> Problem requirements: Would you print out all of the data exactly and keep the pictures out of it?

> Dataset extract:
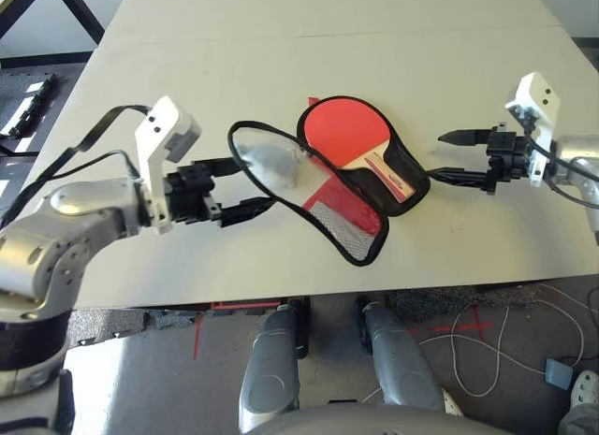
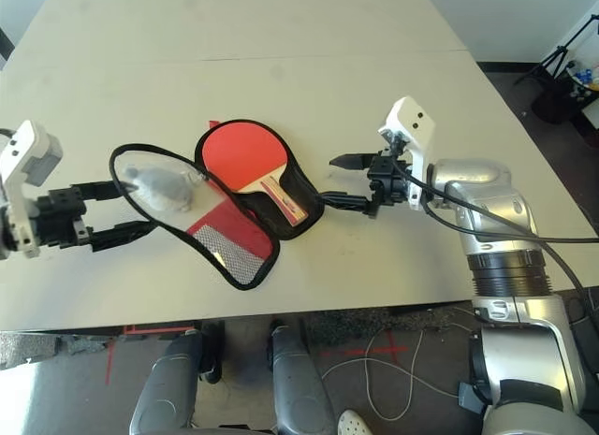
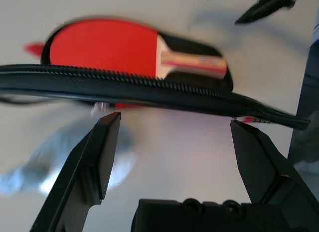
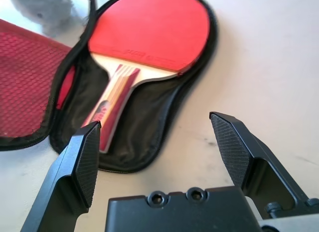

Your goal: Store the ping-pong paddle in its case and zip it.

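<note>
Red rubber faced upward where the ping-pong paddle (image 1: 354,134) was laid inside the opened case (image 1: 365,231), its striped wooden handle pointing toward the robot's right. The case was spread flat on the pale bench (image 1: 281,51) — one half black-lined and cradling the paddle, the other half turned out beside it with its red fabric and mesh pocket showing. The black zipper trim was seen running loose around both halves, unzipped. A grey-blue plush lump (image 1: 271,164) was resting just beside the paddle's head, within the loop of zipper trim on the robot's left.

The left tool (image 1: 239,184) was held at the left edge of the case, its fingers (image 3: 102,152) spread wide and the zipper trim crossing just past their tips; nothing was gripped. The right tool (image 2: 344,180) was poised near the handle end of the case — released, fingers apart, clear of the fabric.
</note>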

> Result below:
Your goal: Store the ping-pong paddle in its case and zip it.

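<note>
Red rubber faced upward where the ping-pong paddle (image 1: 354,134) was laid inside the opened case (image 1: 365,231), its striped wooden handle pointing toward the robot's right. The case was spread flat on the pale bench (image 1: 281,51) — one half black-lined and cradling the paddle, the other half turned out beside it with its red fabric and mesh pocket showing. The black zipper trim was seen running loose around both halves, unzipped. A grey-blue plush lump (image 1: 271,164) was resting just beside the paddle's head, within the loop of zipper trim on the robot's left.

The left tool (image 1: 239,184) was held at the left edge of the case, its fingers (image 3: 102,152) spread wide and the zipper trim crossing just past their tips; nothing was gripped. The right tool (image 2: 344,180) was poised near the handle end of the case — released, fingers apart, clear of the fabric.
</note>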

With that, the exercise is done.